= Task item =
Print the lines that run from the line with "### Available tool" to the line with "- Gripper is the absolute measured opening", keeping both end lines, exactly as they appear in the entries below, and nothing else.

(Records from a dataset)
# # # #

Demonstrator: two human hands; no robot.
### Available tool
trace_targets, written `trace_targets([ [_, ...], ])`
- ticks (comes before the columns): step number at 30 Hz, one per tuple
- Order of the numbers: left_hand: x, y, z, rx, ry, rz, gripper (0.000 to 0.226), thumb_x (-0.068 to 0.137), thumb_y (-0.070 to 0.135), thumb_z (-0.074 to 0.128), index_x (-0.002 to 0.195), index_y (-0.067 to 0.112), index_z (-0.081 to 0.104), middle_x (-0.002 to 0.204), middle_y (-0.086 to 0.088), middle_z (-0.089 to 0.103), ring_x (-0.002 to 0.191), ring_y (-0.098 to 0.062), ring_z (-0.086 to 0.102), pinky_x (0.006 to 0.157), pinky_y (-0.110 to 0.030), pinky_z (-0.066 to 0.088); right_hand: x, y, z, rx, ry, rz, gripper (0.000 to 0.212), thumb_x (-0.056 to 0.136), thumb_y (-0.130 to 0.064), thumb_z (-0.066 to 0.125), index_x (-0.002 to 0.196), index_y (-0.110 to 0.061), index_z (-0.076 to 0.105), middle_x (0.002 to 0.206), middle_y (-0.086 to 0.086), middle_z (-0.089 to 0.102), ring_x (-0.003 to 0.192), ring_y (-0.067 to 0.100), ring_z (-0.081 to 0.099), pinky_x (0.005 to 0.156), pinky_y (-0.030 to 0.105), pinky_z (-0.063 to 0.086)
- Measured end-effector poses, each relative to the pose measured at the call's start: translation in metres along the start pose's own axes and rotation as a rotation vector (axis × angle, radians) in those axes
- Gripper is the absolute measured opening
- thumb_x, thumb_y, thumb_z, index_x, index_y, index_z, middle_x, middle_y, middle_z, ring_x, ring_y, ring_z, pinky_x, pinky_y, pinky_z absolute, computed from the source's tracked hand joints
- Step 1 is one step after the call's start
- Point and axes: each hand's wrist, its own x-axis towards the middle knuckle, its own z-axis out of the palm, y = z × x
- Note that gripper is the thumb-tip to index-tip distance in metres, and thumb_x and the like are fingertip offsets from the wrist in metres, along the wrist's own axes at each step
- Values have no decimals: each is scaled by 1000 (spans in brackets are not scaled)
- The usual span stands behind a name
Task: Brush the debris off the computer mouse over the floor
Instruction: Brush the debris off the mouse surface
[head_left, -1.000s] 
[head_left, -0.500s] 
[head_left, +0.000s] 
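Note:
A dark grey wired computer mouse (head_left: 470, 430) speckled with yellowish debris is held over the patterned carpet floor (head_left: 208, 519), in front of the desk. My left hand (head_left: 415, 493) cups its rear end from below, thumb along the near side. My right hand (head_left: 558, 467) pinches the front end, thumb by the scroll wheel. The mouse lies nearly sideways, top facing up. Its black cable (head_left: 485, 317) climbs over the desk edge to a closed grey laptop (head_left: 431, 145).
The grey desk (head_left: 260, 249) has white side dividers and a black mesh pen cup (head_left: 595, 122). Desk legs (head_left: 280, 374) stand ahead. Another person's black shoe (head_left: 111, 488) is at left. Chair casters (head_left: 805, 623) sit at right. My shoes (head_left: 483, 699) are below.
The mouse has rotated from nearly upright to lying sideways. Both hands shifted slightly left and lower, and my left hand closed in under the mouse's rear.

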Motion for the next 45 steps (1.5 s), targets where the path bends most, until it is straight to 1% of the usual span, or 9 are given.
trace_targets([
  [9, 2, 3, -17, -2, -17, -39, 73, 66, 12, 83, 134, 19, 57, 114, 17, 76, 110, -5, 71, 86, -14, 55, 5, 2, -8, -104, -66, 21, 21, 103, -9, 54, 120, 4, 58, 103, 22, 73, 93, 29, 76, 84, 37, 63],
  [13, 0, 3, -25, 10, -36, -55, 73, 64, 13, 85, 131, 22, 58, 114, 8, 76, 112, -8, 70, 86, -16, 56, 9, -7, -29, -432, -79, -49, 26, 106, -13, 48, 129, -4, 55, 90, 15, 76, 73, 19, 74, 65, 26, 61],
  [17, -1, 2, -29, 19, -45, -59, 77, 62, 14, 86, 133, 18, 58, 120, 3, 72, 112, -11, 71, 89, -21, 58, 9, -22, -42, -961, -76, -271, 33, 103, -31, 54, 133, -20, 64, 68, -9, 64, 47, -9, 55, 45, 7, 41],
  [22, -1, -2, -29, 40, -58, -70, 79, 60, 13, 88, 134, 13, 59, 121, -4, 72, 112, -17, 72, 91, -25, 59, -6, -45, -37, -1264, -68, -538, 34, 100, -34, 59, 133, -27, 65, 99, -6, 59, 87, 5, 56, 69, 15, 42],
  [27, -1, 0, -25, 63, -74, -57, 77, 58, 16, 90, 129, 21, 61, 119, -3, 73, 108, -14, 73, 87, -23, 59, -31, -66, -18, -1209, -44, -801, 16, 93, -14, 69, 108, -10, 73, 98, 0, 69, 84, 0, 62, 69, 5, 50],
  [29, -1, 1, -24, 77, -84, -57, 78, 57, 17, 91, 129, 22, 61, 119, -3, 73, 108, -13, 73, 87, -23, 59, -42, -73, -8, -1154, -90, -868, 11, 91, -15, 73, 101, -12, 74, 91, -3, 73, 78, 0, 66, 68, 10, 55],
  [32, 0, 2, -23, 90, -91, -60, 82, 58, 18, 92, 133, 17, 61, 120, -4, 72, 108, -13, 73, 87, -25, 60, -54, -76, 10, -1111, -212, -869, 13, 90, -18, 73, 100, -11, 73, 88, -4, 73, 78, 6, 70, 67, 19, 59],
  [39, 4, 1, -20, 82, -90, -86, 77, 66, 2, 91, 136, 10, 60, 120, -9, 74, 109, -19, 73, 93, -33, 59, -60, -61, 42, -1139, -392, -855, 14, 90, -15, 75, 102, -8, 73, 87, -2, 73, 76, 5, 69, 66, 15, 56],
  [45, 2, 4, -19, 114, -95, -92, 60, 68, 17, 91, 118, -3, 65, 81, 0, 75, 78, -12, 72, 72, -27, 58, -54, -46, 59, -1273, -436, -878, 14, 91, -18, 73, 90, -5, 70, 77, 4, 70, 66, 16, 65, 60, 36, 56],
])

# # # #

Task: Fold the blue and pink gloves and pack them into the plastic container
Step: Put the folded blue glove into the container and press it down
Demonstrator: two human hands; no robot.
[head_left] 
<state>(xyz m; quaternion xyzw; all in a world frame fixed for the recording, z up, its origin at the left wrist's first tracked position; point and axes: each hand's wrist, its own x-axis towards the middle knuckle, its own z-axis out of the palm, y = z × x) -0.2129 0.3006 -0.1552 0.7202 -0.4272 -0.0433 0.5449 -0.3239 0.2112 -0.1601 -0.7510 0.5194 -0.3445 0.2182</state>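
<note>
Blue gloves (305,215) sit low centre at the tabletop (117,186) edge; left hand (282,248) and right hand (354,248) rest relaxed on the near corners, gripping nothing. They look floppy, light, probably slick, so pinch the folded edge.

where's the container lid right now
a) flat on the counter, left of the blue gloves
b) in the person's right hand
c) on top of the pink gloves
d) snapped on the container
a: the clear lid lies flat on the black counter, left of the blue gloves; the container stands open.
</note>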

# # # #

= Answer space =
### Available tool
trace_targets, written `trace_targets([ [_, ...], ])`
- ticks (comes before the columns): step number at 30 Hz, one per tuple
- Order of the numbers: left_hand: x, y, z, rx, ry, rz, gripper (0.000 to 0.226), thumb_x (-0.068 to 0.137), thumb_y (-0.070 to 0.135), thumb_z (-0.074 to 0.128), index_x (-0.002 to 0.195), index_y (-0.067 to 0.112), index_z (-0.081 to 0.104), middle_x (-0.002 to 0.204), middle_y (-0.086 to 0.088), middle_z (-0.089 to 0.103), ring_x (-0.002 to 0.191), ring_y (-0.098 to 0.062), ring_z (-0.086 to 0.102), pinky_x (0.006 to 0.157), pinky_y (-0.110 to 0.030), pinky_z (-0.066 to 0.088); right_hand: x, y, z, rx, ry, rz, gripper (0.000 to 0.212), thumb_x (-0.056 to 0.136), thumb_y (-0.130 to 0.064), thumb_z (-0.066 to 0.125), index_x (-0.002 to 0.196), index_y (-0.110 to 0.061), index_z (-0.076 to 0.105), middle_x (0.002 to 0.206), middle_y (-0.086 to 0.086), middle_z (-0.089 to 0.102), ring_x (-0.003 to 0.192), ring_y (-0.067 to 0.100), ring_z (-0.081 to 0.099), pinky_x (0.005 to 0.156), pinky_y (-0.030 to 0.105), pinky_z (-0.063 to 0.086)
- Measured end-effector poses, each relative to the pose measured at the call's start: translation in metres along the start pose's own axes and rotation as a rotation vector (axis × angle, radians) in those axes
- Gripper is the absolute measured opening

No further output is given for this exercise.